Repeat nothing but the lines below running from the one containing "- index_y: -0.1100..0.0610" to the one containing "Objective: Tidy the". Keep both end lines.

(Available data)
--- START ---

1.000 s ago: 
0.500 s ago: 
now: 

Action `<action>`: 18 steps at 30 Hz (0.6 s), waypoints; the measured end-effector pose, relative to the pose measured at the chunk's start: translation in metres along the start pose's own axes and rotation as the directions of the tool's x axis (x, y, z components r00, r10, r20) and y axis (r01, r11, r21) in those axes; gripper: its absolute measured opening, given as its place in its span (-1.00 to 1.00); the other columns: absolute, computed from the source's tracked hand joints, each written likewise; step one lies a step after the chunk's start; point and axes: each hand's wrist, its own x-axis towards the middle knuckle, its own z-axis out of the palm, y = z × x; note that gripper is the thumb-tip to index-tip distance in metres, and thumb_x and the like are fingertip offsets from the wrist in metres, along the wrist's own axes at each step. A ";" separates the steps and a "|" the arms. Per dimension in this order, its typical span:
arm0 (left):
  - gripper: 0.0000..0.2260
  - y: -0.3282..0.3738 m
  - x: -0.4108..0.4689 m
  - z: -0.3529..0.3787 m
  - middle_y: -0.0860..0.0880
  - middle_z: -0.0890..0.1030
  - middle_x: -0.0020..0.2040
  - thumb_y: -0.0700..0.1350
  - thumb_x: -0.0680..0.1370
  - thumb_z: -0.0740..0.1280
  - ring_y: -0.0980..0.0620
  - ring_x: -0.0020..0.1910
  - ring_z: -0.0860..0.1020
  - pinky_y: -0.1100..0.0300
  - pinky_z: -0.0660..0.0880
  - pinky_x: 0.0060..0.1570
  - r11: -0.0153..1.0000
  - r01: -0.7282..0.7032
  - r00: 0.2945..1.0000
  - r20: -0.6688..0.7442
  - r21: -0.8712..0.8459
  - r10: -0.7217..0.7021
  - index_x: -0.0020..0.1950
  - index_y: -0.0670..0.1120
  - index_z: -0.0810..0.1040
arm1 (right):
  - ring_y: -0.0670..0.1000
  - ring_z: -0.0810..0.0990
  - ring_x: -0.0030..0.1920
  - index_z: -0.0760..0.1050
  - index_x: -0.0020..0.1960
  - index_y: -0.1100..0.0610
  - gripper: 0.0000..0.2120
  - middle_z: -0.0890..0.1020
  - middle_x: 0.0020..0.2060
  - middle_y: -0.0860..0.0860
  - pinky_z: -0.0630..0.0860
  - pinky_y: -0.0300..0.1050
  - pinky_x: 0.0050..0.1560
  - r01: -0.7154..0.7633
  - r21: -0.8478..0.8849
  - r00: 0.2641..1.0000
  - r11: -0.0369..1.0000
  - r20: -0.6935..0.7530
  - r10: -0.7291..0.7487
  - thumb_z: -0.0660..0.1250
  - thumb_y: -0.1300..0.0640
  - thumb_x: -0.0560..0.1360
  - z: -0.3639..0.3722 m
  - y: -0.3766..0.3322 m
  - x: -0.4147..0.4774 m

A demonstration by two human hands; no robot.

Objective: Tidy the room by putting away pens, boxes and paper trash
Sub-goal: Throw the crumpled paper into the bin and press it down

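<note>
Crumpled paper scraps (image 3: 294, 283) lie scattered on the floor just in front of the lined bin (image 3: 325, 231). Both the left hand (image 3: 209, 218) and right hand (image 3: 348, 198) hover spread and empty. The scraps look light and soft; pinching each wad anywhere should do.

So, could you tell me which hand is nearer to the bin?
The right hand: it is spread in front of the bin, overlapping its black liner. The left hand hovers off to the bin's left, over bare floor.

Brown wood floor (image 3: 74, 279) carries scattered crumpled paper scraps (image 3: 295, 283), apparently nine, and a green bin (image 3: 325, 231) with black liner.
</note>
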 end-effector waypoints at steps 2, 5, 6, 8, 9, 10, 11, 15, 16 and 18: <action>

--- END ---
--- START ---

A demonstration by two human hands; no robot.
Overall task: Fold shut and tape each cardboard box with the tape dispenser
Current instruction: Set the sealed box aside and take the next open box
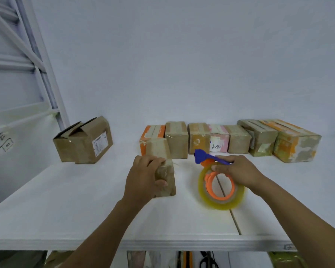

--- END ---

(Result of the task)
  - index_y: -0.1100..0.0610
  - gripper: 0.0000..0.2120
  - middle_z: -0.0890..0.1020
  - middle_x: 0.0020..0.2060
  - middle_y: -0.0860..0.0860
  - pinky_z: -0.0630..0.0860
  - pinky_y: -0.0300..0.1050
  - pinky_x: 0.0050..0.1560
  - r01: -0.7154..0.7633
  - r21: -0.8478..0.8849
  - r00: 0.2641..1.0000
  - r11: -0.0369..1.0000
  - r20: -0.6935..0.7530
  - r10: -0.7291..0.7487
  - thumb_z: -0.0660..0.1250
  - thumb_y: -0.1300..0.0640
  - thumb_x: -0.0560..0.1360
  - z: -0.3639..0.3722 m
  - y: -0.3766..0.3322 m
  - x: -0.4147..0.4774 m

A demonstration by two human hands; no robot.

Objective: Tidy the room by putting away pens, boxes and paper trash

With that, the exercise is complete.